A new study by UBC researchers shows that highly active antiretroviral therapy (HAART) reduces new HIV diagnoses, deaths and HIV prevalence, suggesting that the treatment-as-prevention strategy — pioneered in British Columbia — should be implemented across the country.
The study, published in the online journal PLoS One, investigated patterns of new HIV diagnoses, HIV-related mortality and HAART use in Canada from 1995 to 2008. Analysis showed that for each 10 per cent increment in HAART coverage, the rate of new HIV diagnoses decreased by eight per cent in B.C., Ontario and Quebec — three provinces with the largest epidemics.
The same week as that study was published, B.C. Minister of Health Margaret MacDiarmid announced $19.9 million in annual funding for the expansion of a successful pilot program based on treatment-as-prevention. The province’s health authorities will carry out the expansion, with support and leadership from the BC Centre for Excellence in HIV/AIDS, which pioneered treatment-as-prevention under the leadership of UBC Professor Julio Montaner.
Beginning April 1, 2013, the Seek and Treat for Optimal Prevention of HIV/AIDS (STOP HIV/AIDS) program will allow health professionals and community partners to better engage the broader community and specific at-risk groups in HIV testing, reach more people with HIV/AIDS, and enable more people to be treated.
Some examples of where health authorities could spend the money include: new outreach programs, new HIV testing technologies like rapid point of care testing, additional front line staff or funding for community groups to run prevention, testing, treatment and support programs.
The initial four-year, $48-million pilot started in 2009 in Vancouver and Prince George, and has allowed health professionals in the pilot areas to identify more people that have HIV/AIDS and enabled more people to be treated.

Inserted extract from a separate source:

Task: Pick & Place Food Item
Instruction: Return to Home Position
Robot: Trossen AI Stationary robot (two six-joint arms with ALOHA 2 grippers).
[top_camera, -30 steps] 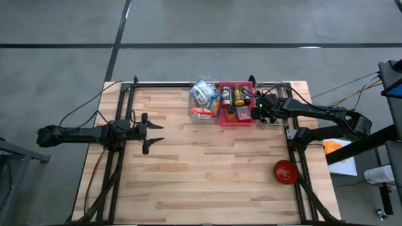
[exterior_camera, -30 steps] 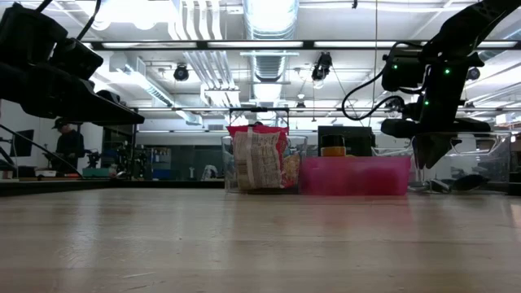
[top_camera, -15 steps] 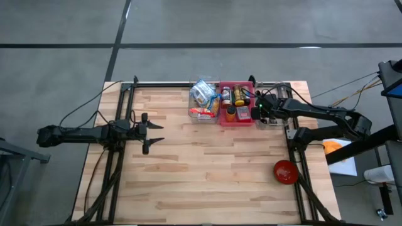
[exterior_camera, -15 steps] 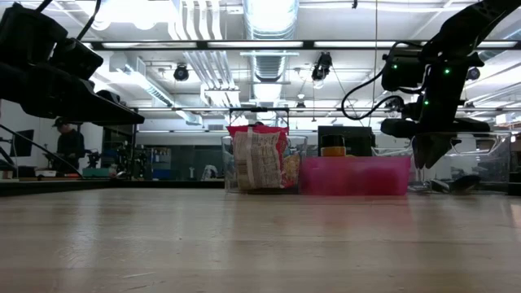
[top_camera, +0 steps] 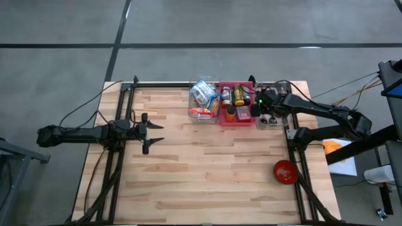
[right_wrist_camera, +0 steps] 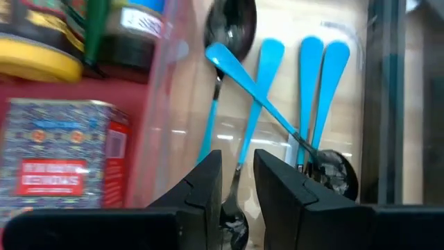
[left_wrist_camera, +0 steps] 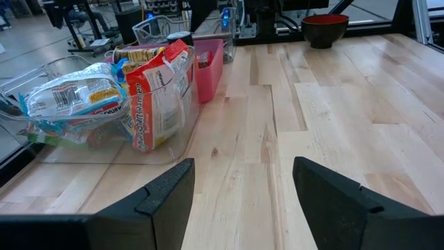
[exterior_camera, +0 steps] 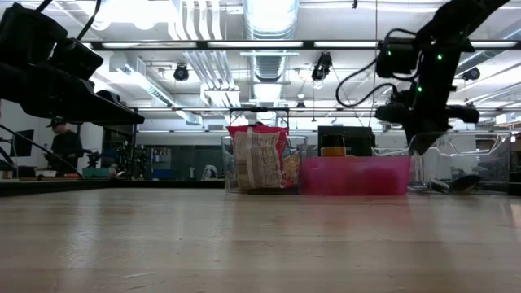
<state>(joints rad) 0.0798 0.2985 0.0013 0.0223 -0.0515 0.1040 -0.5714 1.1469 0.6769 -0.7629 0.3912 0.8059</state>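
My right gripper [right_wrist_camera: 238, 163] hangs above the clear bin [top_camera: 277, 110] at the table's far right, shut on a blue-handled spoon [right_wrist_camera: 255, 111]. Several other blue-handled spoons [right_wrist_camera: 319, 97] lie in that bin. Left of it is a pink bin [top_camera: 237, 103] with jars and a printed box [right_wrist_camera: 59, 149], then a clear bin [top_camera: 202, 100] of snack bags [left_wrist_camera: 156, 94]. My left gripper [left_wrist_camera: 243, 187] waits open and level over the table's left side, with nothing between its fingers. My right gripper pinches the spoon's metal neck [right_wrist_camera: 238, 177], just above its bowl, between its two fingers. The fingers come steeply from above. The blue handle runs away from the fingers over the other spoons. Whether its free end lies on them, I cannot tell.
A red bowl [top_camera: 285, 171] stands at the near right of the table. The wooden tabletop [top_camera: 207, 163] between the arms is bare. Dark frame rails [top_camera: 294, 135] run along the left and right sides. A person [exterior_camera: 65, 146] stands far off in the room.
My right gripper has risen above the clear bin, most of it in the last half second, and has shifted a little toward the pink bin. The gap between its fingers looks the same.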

In contrast, in non-pilot health authorities, there has been an overall decline in the number of people being diagnosed with HIV and the number of people accessing treatment.
The treatment-as-prevention strategy involves widespread HIV testing and immediate provision of anti-HIV drugs known as HAART to medically eligible people with HIV. The BC-CfE has demonstrated that the benefits of early HAART treatment are twofold: it reduces the level of HIV in the blood to undetectable levels thus improving the health of people with HIV, and decreases the level of HIV in sexual fluids to undetectable levels thus reducing the likelihood of HIV transmission by more than 95 per cent.
HIV medications are free of charge to all B.C. residents living with HIV, and HAART has been adopted in Canada and around the world as the gold standard of treatment. In British Columbia, HIV/AIDS-related morbidity and mortality have decreased by over 90 per cent since 1996, as a result of the use of HAART. Over the same period, new HIV infections per year in British Columbia decreased by two-thirds, from 900 in the mid-1990s to 289 in 2011. An estimated 13,000 people in B.C. are living with HIV/AIDS, with as many as 3,500 people still unaware they are living with HIV.
“With the support of the government of B.C., we are leading the way to eliminate HIV/AIDS,” said Dr. Montaner, who is Head of UBC’s Division of AIDS. “We are the only province in Canada showing a consistent decline of new HIV diagnoses, which will continue as a result of the expansion of the STOP HIV/AIDS initiative to the rest of the province. The world is watching closely as B.C. continues to make progress towards the goal of an ‘AIDS-Free Generation’.”
The treatment-as-prevention concept has been endorsed by the World Health Organization, UNAIDS and The Clinton Foundation.
“Offering free treatment for all people diagnosed with HIV will ensure that they can stay healthy and productive. It will also maximize the prevention effects of treatment by significantly reducing the risk of new HIV infections,” said Michel Sidibé, executive director of the Joint United Nations Programme on HIV/AIDS (UNAIDS). “We applaud the British Columbia government for its support of this pioneering work by the BC Centre for Excellence in HIV/AIDS.”
The PLoS One study showed that B.C. has also averted more cases of HIV than Ontario and Quebec combined. Findings showed that in 2008, the province averted 10.33 cases of HIV per 100,000 population compared to 3.40 and 0.33 averted cases for Ontario and Quebec respectively. In other provinces HAART coverage is more limited, and the number of new HIV diagnoses per year has remained relatively unchanged, even increasing in some jurisdictions. B.C. is the only province to offer fully free HAART to all HIV infected individuals.
“The dramatic and sustained decrease in AIDS-related morbidity and mortality and new HIV infections in British Columbia reinforces Treatment as Prevention as a highly effective approach in the fight against HIV/AIDS,” said Dr. Montaner, the senior author of the study.